Coyote: A Jessica James Mystery is the very funny yet profoundly dark second novel in Kelly Oliver’s series about the “cowgirl philosopher.”
Jessica (Jesse) James, a Nietzsche-quoting doctoral student of philosophy, is home in Whitefish, Montana, for her summer job at Glacier National Park. At a picnic, James’s cousin Mike hints that a fatal accident at the local mill wasn’t so accidental. The next day, before James has a chance to quiz him about his suspicions, an accident involving a debarking machine claims Mike’s life. James concludes that two deadly accidents in as many weeks cannot be a coincidence and sets out to solve the mystery of the deaths, unearthing clues to familial secrets long buried along the way.

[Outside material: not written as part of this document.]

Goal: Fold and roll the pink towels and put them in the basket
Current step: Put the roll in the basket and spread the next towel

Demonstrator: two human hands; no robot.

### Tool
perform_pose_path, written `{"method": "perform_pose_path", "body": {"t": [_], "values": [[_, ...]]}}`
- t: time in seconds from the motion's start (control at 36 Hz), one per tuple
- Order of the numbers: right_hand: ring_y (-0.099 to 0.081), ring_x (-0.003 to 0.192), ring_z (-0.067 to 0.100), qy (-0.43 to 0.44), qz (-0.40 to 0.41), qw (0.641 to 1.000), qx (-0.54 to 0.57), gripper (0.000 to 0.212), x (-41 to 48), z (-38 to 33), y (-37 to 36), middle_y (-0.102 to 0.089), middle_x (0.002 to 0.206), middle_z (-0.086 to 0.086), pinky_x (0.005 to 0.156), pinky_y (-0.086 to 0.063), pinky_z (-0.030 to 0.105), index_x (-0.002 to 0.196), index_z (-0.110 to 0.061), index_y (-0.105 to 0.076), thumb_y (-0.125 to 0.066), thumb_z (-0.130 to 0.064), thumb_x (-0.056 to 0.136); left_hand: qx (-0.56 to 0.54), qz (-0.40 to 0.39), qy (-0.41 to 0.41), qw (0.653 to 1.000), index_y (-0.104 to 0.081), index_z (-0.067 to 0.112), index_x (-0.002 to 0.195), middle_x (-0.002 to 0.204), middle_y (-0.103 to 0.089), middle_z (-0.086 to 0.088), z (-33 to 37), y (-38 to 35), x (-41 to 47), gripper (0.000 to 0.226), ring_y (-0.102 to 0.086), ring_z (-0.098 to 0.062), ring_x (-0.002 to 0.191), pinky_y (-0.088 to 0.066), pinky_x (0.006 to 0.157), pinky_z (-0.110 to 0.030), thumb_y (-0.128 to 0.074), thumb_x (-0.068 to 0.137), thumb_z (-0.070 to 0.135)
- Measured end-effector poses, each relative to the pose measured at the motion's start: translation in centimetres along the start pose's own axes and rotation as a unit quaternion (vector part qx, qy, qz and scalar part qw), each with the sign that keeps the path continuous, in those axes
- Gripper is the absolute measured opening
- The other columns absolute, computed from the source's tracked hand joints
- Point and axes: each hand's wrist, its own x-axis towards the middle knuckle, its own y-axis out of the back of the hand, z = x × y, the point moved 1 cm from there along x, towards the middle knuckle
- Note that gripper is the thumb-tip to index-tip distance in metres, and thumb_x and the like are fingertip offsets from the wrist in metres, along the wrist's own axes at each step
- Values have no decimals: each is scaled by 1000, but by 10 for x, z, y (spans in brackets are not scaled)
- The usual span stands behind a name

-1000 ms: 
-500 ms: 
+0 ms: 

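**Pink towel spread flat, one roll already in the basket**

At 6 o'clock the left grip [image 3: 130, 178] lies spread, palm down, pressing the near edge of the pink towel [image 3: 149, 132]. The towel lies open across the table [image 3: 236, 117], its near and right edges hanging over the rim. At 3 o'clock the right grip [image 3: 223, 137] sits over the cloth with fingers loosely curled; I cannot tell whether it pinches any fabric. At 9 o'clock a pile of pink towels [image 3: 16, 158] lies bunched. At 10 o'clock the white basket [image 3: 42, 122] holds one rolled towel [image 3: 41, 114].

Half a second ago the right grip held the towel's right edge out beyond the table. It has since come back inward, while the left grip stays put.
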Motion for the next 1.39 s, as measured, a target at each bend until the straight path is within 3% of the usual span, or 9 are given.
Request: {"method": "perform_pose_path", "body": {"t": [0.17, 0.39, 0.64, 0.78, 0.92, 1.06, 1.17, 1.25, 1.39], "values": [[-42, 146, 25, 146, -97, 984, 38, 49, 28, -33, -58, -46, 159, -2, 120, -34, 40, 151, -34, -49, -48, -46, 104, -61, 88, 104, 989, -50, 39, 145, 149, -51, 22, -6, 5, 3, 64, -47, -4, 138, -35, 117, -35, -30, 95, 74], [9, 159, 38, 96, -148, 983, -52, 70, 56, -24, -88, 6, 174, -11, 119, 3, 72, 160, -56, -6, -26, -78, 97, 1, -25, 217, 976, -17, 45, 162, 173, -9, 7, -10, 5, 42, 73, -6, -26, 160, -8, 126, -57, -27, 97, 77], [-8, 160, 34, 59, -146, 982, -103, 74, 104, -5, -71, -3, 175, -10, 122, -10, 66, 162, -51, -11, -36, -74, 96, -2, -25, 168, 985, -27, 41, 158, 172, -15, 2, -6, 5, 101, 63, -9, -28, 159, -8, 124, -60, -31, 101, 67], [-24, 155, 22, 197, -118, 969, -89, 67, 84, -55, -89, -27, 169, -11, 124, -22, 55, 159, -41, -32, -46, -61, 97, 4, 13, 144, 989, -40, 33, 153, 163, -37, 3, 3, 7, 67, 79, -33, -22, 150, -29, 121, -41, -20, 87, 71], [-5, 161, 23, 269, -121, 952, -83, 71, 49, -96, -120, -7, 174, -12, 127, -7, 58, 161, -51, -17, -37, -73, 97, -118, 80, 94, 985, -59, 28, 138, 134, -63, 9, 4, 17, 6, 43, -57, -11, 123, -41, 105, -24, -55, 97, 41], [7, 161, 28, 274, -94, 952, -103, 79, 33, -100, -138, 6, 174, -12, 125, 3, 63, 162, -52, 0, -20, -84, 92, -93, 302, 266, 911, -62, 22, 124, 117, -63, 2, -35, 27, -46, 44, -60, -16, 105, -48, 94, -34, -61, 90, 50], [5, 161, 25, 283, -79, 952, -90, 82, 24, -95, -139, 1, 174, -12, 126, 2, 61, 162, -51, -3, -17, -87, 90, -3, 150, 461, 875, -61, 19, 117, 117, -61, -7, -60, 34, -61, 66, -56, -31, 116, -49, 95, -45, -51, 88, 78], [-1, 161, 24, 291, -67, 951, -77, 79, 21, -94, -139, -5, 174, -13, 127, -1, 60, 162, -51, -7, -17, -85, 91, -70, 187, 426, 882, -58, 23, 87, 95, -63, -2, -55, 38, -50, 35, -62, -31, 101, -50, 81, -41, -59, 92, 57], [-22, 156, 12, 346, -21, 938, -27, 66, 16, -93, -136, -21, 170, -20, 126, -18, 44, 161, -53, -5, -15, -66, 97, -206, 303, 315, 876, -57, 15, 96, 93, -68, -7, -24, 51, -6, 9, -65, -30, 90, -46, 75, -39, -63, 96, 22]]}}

During her search, she encounters oil company Knight Industries’ corporate rapacity; Blackfeet from the local reservation—both activists who want to protect the land and a councilman who refers to fracking as “sovereignty by the barrel”; the Earth Liberation Front (ELF); human trafficking of underage girls; governmental corruption; forest fire; and a cult called Church Complete and Victorious. There’s a lot going on in Coyote, but Oliver makes it work.

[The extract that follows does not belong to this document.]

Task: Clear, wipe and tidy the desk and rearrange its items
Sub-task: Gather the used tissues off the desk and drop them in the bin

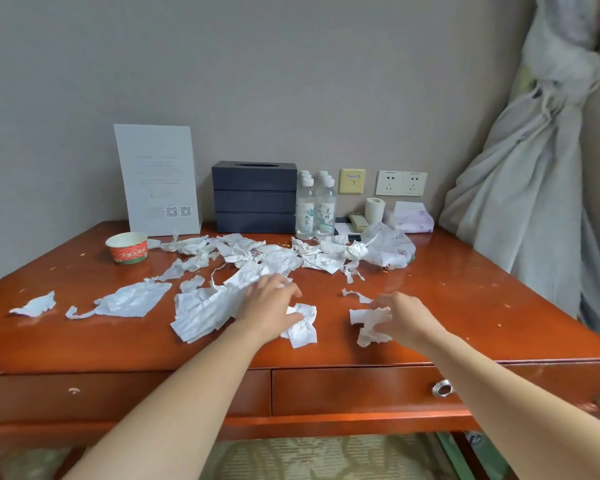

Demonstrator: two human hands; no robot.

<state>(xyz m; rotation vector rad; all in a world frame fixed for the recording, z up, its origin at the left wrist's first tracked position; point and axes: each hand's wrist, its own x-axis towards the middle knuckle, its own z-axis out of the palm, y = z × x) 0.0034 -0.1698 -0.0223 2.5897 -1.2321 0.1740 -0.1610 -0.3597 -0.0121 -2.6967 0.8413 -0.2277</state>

Coyote is fast off the blocks and never slows down. Oliver conjures a dark, atmospheric picture of Whitefish, a small, down-at-the-heels town of lumberjacks, sawmills, and trailer parks, caught between a need for jobs and the desire to reject logging and tourism to protect its natural charms.

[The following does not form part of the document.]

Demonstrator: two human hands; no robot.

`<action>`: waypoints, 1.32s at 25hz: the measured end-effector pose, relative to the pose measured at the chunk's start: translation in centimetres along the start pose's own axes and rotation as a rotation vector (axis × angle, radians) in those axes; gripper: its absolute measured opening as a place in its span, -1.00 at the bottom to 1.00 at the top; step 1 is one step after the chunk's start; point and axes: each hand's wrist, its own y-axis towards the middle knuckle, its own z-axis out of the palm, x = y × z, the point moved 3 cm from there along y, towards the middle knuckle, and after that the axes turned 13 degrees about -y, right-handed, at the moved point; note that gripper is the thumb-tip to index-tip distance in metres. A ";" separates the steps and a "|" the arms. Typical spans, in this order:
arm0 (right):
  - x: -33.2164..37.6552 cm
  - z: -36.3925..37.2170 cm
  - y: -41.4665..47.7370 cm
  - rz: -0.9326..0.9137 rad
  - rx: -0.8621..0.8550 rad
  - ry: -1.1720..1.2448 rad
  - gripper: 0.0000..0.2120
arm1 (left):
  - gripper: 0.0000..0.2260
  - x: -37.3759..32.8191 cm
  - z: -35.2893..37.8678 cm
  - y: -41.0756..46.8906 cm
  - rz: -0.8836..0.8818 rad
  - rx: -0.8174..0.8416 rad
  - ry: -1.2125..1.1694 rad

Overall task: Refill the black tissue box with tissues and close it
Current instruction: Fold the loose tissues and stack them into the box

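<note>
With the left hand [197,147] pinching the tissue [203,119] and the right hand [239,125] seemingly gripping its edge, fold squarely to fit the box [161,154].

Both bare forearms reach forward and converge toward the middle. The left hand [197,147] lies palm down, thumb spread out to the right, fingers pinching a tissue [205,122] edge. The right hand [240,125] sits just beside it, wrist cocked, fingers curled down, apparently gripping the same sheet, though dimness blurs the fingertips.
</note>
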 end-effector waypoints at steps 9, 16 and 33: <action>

James is a fascinating character. She is a blend of velvet and buckskin, like her outfit. Ambitious and bold, curious and thoughtful, James is Harriet the Spy all grown up. A “nerdy alien among the shaggy old hippies, neo-Nazi skinheads, redneck cattle ranchers, and gun-toting Libertarians,” James still loves her hometown, even though she must use yogic breathing exercises to deal with the place.
The large cast of supporting characters is diverse and complex, especially Lolita Durchenko, an Amazonian Russian biker nicknamed the Tsarina of Poker (“think Megan Fox meets Bruce Lee”), and prickly political activist Kimi Redfox, a Blackfeet woman out to rescue her sisters from the traffickers. The many antagonists of Coyote are not as well developed as the protagonists, and their dialogue is often that of cartoon villains from the late 1960s. Some of them carry the name Dalton, evoking the Old West outlaws Jesse James and the Dalton Gang.
Oliver’s writing is witty. She describes cousin Mike as “usually so laid-back he was prone.” James rolls off the couch after a bad night’s sleep and catches her image in the glass coffee table. “She tousled her dirty blonde hair to increase the bedhead effect, administered Visine drops to decrease the redeye effect,” Oliver writes, “and pinched her pale cheeks to counteract the corpse effect.”
Coyote is an entertaining, fast, and refreshing mix of murder, greed, philosophy, mystery, and woman power.